On Tuesday, Corbyn reiterated that “what I’m saying to the government is get together with those who travel on the trains, who work on the trains, to get a solution.”

Labour’s hostility to the Underground strike was openly declared by the party’s London Mayor Sadiq Khan. Khan stated, “I say to the trade unions I think you’ve made a big mistake today, it was unnecessary, let’s talk about the differences there still are.”

Speaking to Sky News, Khan said, “[T]here should be no strikes on our public transport if they can be avoided.” He boasted, “Since my election in May we’ve had 92 [percent] fewer days lost through strike action [in London] than under the previous mayor....” Khan warned, “I said I want zero hours of strike while I’m mayor and I still stand by that, I want zero hours of strike going forward.”

This assertion--from Labour’s most senior national politician after Corbyn--chimes in with legislation to be enacted in March by the government that will effectively outlaw strikes in “important public services,” including transport.

Government figures and big business representatives denounced the strikes as damaging the drive to create a “globally competitive” UK economy, following last June’s referendum vote to leave the European Union.

Tim Loughton, Tory MP for East Worthing and Shoreham, and an advocate of even more repressive anti-strike laws said, “At a time when the Government is doing everything it can to show Britain is open for business post-Brexit, resurgence in union activity doesn’t help that message.
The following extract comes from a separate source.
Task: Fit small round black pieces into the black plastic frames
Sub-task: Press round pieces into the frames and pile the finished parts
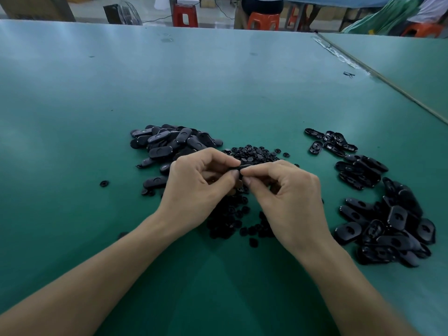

We don’t want this to be seen as a back-door way for the unions to try and undermine Brexit.”

Colin Stanbridge, chief executive of the London Chamber of Commerce and Industry, said, “This is the wrong time to send out a message across the world that London isn’t open for business, as it is being closed by ongoing strikes… Strikes like this go to the very heart of undermining companies’ efforts to make a real success of Brexit.”

The strikes, which take place in context of the right-wing, nationalist hysteria whipped up around the UK’s vote to leave the European Union, make clear that despite the sharp move to the right by the British political establishment, there exists substantial opposition to the reactionary policies of the big business Labour and Tory parties in the British working class.

The rail union has done everything in their power to inject a parochial and nationalist orientation to the strikes, with the TSSA and Pro-Corbyn momentum organization producing and publicising a video presenting the populations of Europe as benefiting from the privatization of the British rail system.

In reality, the interests of British workers are the same as those of the whole of the European working class, which was mobilized in France last year in mass protests against a bill to gut labour protections, and in strikes at the German airlines Lufthansa and Eurowings.